Please restate every line below exactly, without any pictures.
════════════════════
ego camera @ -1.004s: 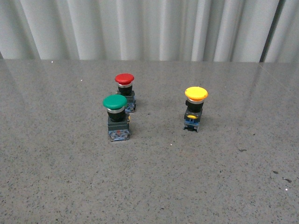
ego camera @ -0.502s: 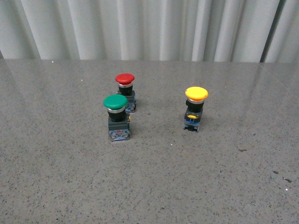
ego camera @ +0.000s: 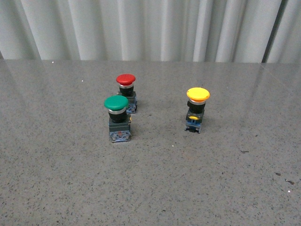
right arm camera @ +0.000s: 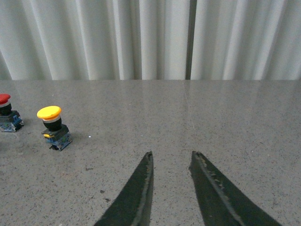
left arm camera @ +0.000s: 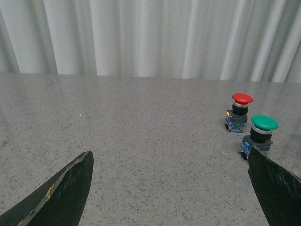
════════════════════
> Reply
ego camera @ -1.004s: 
ego camera @ -0.502s: 
ego camera @ +0.000s: 
right arm camera @ +0.000s: 
left arm camera @ +0.000s: 

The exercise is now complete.